Accused of throwing game, Snohomish team says it simply lost

  • By David Krueger Herald Writer
  • Tuesday, August 18, 2015 11:03am
  • SportsSports

New development: Central Iowa defeats South Snohomish 3-2 in Pool B play-in game Tuesday to advance to Little League Softball World Series semifinals. South Snohomish plays in fifth-place game on Wednesday.

PORTLAND, Ore. — A complicated playoff scenario at the Little League Softball World Series became even more confusing Monday amid an accusation that the South Snohomish team purposefully lost its final game in pool play.

The South Snohomish president denied the accusation, explaining that some regular starters were rested during the game and the other team hit well.

But in a statement issued Monday, Little League International officials gave the accusation credence, noting that its Tournament Committee “recently received credible reports that some teams did not play with the effort and spirit appropriate for any Little League game.”

Little League officials said they were requiring a playoff game Tuesday morning between South Snohomish and Slater, Iowa — whose coach accused South Snohomish of failing to play its game against another team in earnest.

South Snohomish, representing the West Region, lost to the Southeast champion — Salisbury, North Carolina — 8-0 Monday to finish pool play with a 3-1 record and in a three-way tie for first place in Pool B. The top two teams in the pool advance to Tuesday’s semifinals based on a predetermined tiebreaker.

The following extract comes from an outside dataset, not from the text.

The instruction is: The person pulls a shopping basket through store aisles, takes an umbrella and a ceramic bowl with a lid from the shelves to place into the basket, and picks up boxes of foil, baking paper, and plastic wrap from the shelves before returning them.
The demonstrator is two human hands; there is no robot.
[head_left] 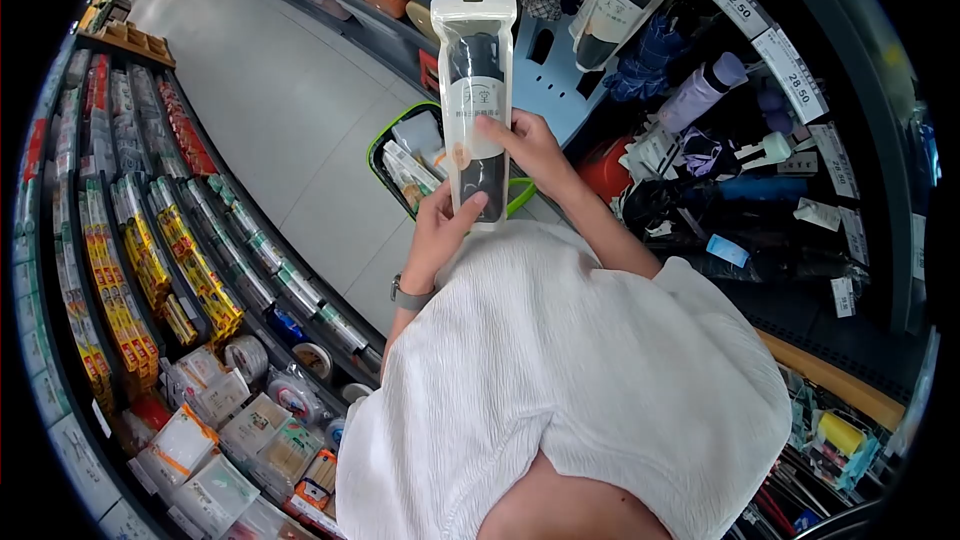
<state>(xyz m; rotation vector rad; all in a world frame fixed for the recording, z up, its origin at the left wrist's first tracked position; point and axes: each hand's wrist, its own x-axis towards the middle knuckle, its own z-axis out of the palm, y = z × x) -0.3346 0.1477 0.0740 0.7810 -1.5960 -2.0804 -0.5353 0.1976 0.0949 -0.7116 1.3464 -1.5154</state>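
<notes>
Upright in front of my chest is a folded black umbrella in a clear, white-edged package (477,60), with a pale label across its middle. My left hand (445,225) grips the package near its bottom, thumb on the front. Higher up, my right hand (528,148) holds the package's right side, its thumb lying over the label. Fingers of both hands are partly hidden behind the package. Just beyond it on the floor stands a black shopping basket with a green rim (376,145), holding several packaged items.
Shelves on the right carry folded umbrellas, among them a lilac one (705,90) and another packaged black one (620,5), above price tags (790,70). Left, a long rack holds yellow boxes (190,250) and bagged goods (215,490). A tiled aisle floor (270,90) runs between.
</notes>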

According to WHO-TV in Des Moines, Iowa, South Snohomish’s loss denied a semifinal berth to Slater, Iowa, the Central regional champion which also had a 3-1 record. South Snohomish beat the Iowa team 4-3 in pool play on Sunday.

If South Snohomish had scored at least three runs Monday, the tiebreaker — based on a runs-allowed-per-inning ratio — would have allowed the Iowa team (3-1) to advance to the semifinals, according to WHO.

“It was very evident when they did the starting lineups that their four best players were on the bench and they were going to be the reserves,” Central head coach Charlie Husak told WHO. “It was very evident right away what was going on. They weren’t striving to win. We saw that and (our) girls — you could see — it took about a half an inning for them to catch on. We were trying to keep it from them, but you could see when they caught on that the tears started to pile up and it was pretty emotional.”

According to the WHO report, the South Snohomish players “were bunting with two strikes, trying to get out on purpose and swinging at balls in the dirt on purpose to record outs intentionally.” South Snohomish failed to record a hit in the game.

South Snohomish Little League president Jeff Taylor denied any wrongdoing, saying South Snohomish head coach Fred Miller opted to rest some starters who had been playing in tournaments for more than three months.

“The only thing I would say is that Fred fielded a lineup playing some girls that hadn’t gotten to have much playing time,” Taylor said. “It wasn’t a game that we absolutely had to win and the Central Iowa team took exception to that because the outcome was that they got knocked out. So they called foul, because they said we didn’t play our best players. Because of that, they protested to the tournament director and felt that that was unfair.

“It came down to they hit our pitcher,” Taylor said. “We made a lot of good plays. We didn’t go up there trying to strike out, like they’re trying to imply. We made a lineup that rested some of our players that had been playing for three months. To try to downplay the accomplishments of these girls is unfair.”

South Snohomish could have advanced to Tuesday’s semifinals with a win over the Southeast team or a loss — as long asSouth Snohomish scored two runs or less. Had South Snohomish scored three runs or more, Central Iowa would have gotten Pool B’s second semifinal berth.

In response to the uproar, Little League officials decided Monday that South Snohomish and Slater, Iowa, must participate in a one-game playoff at 9 a.m. Tuesday morning to determine the No. 2 seed from Pool B into the semifinals.

Miller did not return several phone calls Monday night. Taylor said the West coach was protesting Little League’s decision to institute a play-in game.

“At this point we’re trying to get across the point that we didn’t break any rules,” Taylor said. “Coach (Miller) has the right to put up any lineup that he feels has the chance to benefit our girls the most. He did the lineup that he felt did that.

“It was to give starters some rest. That’s purely the situation there. It wasn’t about trying to knock Central Iowa out,” Taylor said. “… So they opted to set up a play-in game for us to play Central Iowa again. The team we beat (Monday) night. … And that’s why it’s under protest.”